The list is intended to be inclusive rather than exclusive. Orthopaedic
surgeons participated in the workshop, as did representatives of the
organizations listed above, because of a longstanding interest in
musculoskeletal education and curriculum development. The participants
compiled this list of objectives during a series of workshops. It was debated
and refined and then collated and distributed.
The list serves as a necessary first step in a process that will heighten
awareness of the need for increased undergraduate musculoskeletal medical and
surgical education. It will be of substantial importance in leading to the
issuance of an AAMC report that outlines the objectives, potential methods for
evaluation, and opportunities for teaching and inclusion of these objectives
within the undergraduate curriculum. This list will be sent both to the Deans
of AAMC-accredited medical schools as well as to the Associate Deans in charge
of medical education at those same accredited medical schools. The list does
not serve as an outline for a course in musculoskeletal medicine and surgery.
The demands and the heterogeneity of medical school education in 2005 are such
that a prescribed course as recommended by any subspecialty society or the
AAMC might prove overly restrictive and could not be implemented. This would
immediately render the committee's work useless. These topical objectives
should more appropriately be considered in the sense that their inclusion at
any time within the undergraduate medical curriculum can and should occur,
without any notions of preconception as to timing.
Presently, Dennis Boulware, MD, a practicing rheumatologist and the Senior
Associate Dean of Education at the University of Alabama, Birmingham, is
chairing the AAMC Expert Panel on Musculoskeletal Education. He has been
charged by Michael Whitcomb, MD, Senior Vice President, Division of Medical
Education of the AAMC, to produce this report. The expert panel includes
thirteen additional participants (including two orthopaedic surgeons, Joseph
Bernstein, MD, of the University of Pennsylvania and myself) and several AAMC
staff persons (see Appendix). The work of the Committee is presently ongoing,
and opportunities for further development and refinement of the list are in
progress.
The American Academy of Orthopaedic Surgeons, through the Council on
Academic Affairs Committee on Medical Student, Resident and Fellow Education
and its chair, Peter Stern, MD, continues to support actively the premise that
musculoskeletal medical and surgical education in the medical school
curriculum is of critical importance because of the disease burden of
musculoskeletal illness in a rapidly aging population. Textbooks published by
the AAOS, including Musculoskeletal Medicine, edited by J. Bernstein,
MD, and Essentials of Musculoskeletal Imaging, edited by T.R.

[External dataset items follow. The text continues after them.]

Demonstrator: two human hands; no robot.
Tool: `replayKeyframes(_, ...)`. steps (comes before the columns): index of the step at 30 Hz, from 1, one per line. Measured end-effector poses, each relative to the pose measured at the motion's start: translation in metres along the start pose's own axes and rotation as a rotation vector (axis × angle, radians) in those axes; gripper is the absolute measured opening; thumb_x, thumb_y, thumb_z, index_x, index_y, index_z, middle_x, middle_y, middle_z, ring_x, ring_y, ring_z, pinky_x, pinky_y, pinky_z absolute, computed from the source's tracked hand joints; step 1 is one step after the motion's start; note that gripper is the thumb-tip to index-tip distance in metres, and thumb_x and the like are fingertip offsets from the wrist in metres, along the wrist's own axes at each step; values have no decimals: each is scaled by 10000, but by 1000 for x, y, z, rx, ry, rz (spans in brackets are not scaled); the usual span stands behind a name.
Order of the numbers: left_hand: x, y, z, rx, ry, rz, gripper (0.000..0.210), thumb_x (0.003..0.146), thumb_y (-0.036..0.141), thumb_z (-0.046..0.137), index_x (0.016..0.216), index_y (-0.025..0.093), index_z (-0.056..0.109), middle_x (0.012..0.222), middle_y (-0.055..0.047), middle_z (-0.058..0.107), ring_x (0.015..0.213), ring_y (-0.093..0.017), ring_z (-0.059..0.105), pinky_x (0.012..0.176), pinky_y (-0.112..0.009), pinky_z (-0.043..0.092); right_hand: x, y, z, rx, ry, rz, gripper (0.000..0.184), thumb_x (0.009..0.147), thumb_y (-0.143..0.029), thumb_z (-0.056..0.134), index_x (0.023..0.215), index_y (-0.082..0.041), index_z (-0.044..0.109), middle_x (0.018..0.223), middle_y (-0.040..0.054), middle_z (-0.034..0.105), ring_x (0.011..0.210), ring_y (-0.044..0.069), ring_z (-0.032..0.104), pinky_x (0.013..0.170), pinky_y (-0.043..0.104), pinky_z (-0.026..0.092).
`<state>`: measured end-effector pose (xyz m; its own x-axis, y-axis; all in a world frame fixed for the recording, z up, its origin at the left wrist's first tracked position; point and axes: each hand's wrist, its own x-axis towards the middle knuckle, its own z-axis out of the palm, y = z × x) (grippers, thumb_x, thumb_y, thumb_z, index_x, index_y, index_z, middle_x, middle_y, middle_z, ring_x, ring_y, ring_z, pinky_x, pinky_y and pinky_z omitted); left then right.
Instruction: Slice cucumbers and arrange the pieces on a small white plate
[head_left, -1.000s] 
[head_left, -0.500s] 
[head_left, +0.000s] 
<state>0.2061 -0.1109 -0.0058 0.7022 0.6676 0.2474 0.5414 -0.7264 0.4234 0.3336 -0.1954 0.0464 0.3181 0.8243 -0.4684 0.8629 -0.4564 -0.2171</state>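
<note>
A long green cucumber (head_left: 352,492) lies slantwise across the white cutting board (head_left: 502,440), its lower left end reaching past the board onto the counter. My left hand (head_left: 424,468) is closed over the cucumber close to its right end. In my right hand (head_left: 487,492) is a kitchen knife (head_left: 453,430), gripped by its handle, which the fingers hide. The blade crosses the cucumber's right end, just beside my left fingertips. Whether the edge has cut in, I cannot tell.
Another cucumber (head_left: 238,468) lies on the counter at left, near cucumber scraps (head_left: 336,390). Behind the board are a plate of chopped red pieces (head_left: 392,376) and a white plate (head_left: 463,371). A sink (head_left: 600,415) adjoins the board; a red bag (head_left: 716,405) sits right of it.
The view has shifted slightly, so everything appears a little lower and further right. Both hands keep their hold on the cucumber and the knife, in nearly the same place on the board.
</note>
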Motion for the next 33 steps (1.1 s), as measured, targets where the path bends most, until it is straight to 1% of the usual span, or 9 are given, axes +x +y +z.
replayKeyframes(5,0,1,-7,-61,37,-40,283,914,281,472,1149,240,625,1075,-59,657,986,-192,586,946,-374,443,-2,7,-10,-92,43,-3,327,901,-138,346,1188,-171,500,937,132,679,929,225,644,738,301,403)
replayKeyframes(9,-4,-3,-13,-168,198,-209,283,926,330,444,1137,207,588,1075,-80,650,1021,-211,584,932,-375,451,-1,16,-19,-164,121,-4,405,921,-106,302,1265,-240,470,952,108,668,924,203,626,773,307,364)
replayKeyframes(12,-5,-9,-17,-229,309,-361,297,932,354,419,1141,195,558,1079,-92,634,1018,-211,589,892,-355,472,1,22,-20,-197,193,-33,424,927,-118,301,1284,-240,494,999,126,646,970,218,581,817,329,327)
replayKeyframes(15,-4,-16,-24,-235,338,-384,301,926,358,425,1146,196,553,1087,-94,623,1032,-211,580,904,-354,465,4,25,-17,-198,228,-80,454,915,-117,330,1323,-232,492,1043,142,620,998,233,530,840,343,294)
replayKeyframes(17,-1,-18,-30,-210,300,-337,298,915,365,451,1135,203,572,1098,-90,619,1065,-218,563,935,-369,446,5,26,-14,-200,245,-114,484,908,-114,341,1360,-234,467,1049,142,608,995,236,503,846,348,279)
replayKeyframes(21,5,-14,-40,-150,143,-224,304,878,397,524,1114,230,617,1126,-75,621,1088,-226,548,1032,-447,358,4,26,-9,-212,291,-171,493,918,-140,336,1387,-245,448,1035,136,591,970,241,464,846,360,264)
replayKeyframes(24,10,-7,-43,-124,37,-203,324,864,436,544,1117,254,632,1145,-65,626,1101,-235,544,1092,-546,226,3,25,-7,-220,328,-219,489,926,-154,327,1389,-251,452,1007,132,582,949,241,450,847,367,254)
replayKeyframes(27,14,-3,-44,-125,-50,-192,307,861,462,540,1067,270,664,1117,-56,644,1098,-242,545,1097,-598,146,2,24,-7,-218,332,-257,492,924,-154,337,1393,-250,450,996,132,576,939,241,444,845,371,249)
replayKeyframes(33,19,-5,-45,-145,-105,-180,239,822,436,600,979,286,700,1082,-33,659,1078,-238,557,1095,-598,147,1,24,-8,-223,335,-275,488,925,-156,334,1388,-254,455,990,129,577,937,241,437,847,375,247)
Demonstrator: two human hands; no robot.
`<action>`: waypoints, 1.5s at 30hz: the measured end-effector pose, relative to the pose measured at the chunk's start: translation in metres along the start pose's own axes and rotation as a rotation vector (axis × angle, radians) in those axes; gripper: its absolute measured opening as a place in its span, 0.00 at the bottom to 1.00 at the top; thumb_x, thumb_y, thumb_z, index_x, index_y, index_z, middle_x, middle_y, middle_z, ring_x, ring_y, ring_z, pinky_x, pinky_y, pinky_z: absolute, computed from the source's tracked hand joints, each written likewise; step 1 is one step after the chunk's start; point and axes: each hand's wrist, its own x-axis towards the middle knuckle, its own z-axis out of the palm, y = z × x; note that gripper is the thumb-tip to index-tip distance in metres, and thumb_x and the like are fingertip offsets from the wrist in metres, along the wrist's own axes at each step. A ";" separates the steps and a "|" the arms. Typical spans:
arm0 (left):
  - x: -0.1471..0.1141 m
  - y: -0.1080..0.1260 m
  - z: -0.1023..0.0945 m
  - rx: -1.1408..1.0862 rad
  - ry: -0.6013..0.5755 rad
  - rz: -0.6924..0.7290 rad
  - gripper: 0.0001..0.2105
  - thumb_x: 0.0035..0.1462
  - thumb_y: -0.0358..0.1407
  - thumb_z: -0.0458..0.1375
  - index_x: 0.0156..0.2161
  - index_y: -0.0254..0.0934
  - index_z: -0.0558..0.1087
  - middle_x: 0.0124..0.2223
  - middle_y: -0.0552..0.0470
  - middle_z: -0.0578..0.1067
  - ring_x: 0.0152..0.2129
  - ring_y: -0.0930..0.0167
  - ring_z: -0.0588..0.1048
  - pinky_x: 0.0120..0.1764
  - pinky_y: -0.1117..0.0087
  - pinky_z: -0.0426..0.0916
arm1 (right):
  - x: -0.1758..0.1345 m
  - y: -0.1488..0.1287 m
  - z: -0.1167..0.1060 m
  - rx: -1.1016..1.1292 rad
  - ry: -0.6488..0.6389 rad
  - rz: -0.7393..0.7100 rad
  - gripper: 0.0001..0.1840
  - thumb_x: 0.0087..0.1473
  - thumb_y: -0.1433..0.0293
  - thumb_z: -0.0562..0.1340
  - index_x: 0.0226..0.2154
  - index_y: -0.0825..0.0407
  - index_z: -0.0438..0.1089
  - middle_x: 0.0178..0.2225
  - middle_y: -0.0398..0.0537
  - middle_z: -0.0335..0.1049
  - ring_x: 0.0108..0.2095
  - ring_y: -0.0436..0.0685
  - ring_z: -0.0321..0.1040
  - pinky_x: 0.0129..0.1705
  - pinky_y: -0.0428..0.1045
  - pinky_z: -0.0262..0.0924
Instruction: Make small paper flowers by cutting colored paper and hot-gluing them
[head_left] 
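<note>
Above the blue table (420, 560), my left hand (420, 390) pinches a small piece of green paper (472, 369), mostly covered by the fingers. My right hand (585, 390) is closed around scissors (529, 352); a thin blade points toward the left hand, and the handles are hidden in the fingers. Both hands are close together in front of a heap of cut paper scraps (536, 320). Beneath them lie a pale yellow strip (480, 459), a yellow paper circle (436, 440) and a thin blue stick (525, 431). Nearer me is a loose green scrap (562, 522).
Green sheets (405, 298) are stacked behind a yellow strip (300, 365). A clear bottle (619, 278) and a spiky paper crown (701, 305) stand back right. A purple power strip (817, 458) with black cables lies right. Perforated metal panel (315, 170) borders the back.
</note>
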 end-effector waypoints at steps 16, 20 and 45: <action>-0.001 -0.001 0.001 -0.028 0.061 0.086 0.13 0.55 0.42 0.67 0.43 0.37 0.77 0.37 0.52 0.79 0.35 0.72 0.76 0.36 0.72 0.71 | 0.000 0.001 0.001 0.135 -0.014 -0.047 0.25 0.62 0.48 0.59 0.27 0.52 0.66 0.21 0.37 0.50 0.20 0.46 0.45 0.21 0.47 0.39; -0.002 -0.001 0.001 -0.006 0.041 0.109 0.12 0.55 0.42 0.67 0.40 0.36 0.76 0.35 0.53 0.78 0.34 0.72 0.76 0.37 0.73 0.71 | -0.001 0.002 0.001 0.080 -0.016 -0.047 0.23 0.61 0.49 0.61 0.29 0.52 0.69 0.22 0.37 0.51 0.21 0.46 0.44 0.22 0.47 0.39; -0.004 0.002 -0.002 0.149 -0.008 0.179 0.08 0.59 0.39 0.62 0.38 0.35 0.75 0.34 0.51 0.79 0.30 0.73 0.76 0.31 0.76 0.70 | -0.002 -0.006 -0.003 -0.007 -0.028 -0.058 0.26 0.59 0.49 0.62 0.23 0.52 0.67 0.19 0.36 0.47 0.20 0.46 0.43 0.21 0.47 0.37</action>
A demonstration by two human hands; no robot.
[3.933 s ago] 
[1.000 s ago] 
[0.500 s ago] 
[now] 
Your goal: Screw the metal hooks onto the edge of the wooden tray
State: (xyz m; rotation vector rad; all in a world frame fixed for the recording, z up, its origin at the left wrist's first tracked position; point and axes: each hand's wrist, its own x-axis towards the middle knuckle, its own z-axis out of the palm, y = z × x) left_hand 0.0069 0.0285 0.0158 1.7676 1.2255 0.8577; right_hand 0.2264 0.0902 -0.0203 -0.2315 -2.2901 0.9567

Johnson, MD, and L.S. Steinbach, MD, can aid substantially in this effort. The
Committee on Medical Student, Resident and Fellow Education and the AAMC
Expert Panel on Musculoskeletal Education actively encourage and solicit
commentary on, and critique of, this report and on the List of Objectives
itself. The participation of all orthopaedic surgeons in this process is
encouraged and welcomed. Suggestions for alterations and improvements in the
List of Objectives can be e-mailed to me directly at
boyerm@msnotes.wustl.edu.
Tables presenting the names of those attending the Musculoskeletal Medical
Student Educators' Workshop in 2003, the complete List of Objectives, and the
members of the current AAMC Expert Panel are available with the electronic
versions of this article, on our web site at
(go to
the article citation and click on "Supplementary Material") and on
our quarterly CD-ROM (call our subscription department, at 781-449-9780, to
order the CD-ROM).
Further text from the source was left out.